Geisinger, which will soon pilot offering routine genetic sequencing to its patients, has been doing so through a research project since 2014. By July, roughly 211,000 participants had agreed to the sequencing, which focuses on more than three dozen genes considered clinically actionable. The sequencing has identified at least one genetic variant in 717 of those individuals, placing them at heightened risk for various diseases and disorders, including Lynch syndrome, cardiomyopathy, Marfan syndrome, and familial hypercholesterolemia.
Roughly 40% of those who tested positive for a BRCA1 or BRCA2 mutation wouldn't have been otherwise screened as they didn't meet criteria based on personal or family cancer history, Dr. Williams said. “Our clinical criteria are not sensitive enough,” he said. Moreover, of the roughly 60% of participants who did meet criteria, about half don't appear to have ever been previously offered the genetic test based on medical records, he said.
The ongoing research project, which Dr. Williams and colleagues described in a May 2018 Health Affairs piece, also has yielded other insights. Geisinger's typical practice is to make findings like lab results immediately available to the patient in the electronic medical record, Dr. Williams said. But in the case of genetics, patients reported that they wanted the sequencing results to be shared first with their family doctor so they would have the opportunity to digest any positive mutation findings.
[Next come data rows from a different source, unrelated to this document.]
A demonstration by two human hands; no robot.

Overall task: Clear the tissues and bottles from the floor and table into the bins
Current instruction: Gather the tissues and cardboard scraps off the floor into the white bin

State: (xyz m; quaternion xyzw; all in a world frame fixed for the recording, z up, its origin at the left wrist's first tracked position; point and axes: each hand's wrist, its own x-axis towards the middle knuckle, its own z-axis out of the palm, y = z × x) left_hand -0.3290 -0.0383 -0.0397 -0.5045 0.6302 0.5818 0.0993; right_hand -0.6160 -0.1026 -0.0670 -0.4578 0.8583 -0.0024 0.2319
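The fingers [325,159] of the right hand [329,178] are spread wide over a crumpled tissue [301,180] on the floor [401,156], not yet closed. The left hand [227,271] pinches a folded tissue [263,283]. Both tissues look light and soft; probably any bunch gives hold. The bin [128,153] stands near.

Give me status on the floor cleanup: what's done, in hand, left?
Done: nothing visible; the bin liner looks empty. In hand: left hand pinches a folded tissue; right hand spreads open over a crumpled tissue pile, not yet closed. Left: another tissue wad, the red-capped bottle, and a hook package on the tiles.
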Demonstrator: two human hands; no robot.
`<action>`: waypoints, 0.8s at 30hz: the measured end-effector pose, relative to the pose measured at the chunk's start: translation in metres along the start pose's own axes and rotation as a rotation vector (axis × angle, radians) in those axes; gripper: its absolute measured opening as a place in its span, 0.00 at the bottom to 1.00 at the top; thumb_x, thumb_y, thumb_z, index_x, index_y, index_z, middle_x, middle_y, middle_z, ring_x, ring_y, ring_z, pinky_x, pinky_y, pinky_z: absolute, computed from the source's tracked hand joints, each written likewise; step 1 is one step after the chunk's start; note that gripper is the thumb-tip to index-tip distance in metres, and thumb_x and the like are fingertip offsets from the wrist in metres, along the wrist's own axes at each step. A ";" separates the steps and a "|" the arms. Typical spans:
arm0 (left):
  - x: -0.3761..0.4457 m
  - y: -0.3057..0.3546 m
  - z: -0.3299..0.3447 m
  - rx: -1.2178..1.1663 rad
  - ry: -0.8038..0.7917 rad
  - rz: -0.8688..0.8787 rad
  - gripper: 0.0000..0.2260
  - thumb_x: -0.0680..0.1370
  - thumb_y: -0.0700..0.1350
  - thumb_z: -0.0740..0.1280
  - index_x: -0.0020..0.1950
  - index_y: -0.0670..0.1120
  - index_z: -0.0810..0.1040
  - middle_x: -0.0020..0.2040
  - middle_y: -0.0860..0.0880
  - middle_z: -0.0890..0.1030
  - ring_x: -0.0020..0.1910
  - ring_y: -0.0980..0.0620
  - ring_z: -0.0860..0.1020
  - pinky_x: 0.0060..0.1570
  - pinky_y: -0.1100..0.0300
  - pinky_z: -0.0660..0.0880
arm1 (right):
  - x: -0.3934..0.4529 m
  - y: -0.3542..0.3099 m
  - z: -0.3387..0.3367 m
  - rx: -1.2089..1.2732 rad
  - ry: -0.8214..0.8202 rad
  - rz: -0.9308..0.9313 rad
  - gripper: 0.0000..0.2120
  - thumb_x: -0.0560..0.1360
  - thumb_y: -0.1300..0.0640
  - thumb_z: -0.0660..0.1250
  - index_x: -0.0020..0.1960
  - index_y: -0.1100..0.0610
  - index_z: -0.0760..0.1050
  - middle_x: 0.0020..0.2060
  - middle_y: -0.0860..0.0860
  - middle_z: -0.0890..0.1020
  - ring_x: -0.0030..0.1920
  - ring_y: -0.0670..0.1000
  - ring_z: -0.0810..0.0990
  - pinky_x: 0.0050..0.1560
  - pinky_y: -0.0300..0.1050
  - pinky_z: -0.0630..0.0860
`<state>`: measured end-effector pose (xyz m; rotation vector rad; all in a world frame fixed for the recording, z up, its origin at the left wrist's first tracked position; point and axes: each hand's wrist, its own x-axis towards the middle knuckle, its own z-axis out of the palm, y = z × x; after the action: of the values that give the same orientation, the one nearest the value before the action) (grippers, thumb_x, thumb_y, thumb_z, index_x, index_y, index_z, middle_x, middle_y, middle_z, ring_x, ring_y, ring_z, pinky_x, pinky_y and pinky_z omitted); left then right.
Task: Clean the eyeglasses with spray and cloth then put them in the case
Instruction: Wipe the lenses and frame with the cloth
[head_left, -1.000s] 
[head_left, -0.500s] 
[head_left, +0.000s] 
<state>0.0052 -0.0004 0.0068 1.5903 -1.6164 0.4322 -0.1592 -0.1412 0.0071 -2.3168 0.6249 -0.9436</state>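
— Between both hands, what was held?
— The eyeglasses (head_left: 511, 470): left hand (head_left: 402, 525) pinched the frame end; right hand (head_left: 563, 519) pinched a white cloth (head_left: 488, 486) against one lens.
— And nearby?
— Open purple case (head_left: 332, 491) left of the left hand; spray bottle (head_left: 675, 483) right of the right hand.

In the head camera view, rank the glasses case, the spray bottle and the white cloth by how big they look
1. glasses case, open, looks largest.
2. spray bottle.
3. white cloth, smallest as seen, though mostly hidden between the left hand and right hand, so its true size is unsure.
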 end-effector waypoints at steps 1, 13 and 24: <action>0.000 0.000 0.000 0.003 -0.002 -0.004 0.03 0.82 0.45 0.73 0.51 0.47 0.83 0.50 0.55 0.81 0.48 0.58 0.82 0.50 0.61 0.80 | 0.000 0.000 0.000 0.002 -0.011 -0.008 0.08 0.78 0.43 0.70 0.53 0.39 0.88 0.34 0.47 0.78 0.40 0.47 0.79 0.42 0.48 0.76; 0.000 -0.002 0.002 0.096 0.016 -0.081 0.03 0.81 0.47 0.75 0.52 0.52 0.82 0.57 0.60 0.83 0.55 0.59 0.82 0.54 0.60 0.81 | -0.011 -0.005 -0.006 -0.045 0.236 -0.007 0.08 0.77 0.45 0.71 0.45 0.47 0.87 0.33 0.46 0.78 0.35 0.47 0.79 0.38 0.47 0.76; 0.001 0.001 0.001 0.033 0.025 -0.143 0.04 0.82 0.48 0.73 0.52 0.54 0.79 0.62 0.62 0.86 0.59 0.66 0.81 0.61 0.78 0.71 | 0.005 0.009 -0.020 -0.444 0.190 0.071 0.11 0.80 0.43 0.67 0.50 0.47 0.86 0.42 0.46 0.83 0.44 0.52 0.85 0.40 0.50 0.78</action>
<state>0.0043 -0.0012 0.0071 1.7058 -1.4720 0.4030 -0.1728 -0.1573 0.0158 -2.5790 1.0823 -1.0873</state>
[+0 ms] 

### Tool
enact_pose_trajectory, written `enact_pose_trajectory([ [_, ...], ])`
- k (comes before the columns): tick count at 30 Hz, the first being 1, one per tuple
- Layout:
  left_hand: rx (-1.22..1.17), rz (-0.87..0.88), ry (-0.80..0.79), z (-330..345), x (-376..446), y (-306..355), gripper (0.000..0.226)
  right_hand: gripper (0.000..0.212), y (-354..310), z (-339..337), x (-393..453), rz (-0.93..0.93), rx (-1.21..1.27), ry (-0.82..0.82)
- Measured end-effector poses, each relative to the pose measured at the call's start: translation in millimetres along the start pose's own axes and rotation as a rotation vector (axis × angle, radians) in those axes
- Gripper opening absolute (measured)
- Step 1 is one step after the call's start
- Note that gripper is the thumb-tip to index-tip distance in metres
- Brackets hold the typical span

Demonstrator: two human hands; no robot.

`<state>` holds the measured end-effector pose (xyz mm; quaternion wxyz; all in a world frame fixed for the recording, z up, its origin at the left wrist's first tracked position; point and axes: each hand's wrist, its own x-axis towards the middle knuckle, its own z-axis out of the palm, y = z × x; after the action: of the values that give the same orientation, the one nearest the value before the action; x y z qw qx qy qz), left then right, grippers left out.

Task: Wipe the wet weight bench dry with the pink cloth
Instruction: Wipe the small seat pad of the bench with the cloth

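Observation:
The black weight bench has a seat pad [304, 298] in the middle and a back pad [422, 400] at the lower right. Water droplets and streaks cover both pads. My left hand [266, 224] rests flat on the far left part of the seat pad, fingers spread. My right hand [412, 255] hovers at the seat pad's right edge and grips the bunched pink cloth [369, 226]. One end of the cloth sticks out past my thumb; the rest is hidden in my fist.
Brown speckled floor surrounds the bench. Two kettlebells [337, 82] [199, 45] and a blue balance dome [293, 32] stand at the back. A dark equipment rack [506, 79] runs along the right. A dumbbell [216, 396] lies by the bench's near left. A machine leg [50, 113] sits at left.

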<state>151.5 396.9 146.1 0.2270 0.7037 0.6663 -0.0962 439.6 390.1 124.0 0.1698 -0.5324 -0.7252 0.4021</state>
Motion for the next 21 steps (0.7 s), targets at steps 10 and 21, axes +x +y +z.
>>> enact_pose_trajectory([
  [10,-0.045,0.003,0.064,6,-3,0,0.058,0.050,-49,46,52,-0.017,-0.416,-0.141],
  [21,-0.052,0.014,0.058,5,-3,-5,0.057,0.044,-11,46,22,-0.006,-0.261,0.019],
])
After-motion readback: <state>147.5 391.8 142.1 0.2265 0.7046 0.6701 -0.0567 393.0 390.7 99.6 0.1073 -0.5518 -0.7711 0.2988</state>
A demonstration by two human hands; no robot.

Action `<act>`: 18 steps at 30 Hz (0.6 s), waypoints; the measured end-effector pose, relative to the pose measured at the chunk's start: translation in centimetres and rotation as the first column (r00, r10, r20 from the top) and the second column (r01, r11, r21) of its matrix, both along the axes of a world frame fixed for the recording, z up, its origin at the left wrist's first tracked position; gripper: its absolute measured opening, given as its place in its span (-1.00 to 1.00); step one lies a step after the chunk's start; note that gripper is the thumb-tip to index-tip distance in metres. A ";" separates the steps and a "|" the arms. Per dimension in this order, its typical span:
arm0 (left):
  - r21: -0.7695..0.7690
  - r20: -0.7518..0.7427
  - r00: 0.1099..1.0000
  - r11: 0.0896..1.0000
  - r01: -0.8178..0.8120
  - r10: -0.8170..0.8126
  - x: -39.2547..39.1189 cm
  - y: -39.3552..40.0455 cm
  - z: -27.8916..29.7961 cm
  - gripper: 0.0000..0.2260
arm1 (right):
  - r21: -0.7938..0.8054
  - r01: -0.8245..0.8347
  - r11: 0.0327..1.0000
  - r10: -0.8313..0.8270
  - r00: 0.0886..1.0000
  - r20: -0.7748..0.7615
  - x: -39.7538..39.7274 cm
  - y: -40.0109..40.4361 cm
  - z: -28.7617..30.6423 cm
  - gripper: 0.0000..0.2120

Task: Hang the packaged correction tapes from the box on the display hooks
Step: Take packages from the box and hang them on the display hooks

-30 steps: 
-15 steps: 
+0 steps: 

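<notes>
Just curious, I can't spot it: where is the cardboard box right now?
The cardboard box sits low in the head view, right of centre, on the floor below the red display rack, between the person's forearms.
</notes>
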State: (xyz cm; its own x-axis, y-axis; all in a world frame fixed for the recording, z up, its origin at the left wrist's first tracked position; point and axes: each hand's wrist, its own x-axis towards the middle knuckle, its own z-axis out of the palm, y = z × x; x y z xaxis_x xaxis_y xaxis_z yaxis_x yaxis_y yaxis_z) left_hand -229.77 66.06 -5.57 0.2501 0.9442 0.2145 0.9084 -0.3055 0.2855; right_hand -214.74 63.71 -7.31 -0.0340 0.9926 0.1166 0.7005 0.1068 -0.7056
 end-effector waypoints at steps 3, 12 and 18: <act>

For his part, Dr. Nash has found the heart rhythm data generated by his own loop recorder to be reassuring, with nothing worrisome detected. Most patients might not want to see or might even be unsettled by their own heart data, he said. “That's fine. I'm not advocating that we force anybody to be his or her own cardiologist.”
But those patients who are interested might gain a window into some of their own vulnerabilities, Dr. Nash said. For instance, they might start noticing more arrhythmias when they drink too much or their sleep is dismal, he said. “I think there is a whole world of improved self-management that we are kind of leaving on the table by cutting patients out of the loop here.”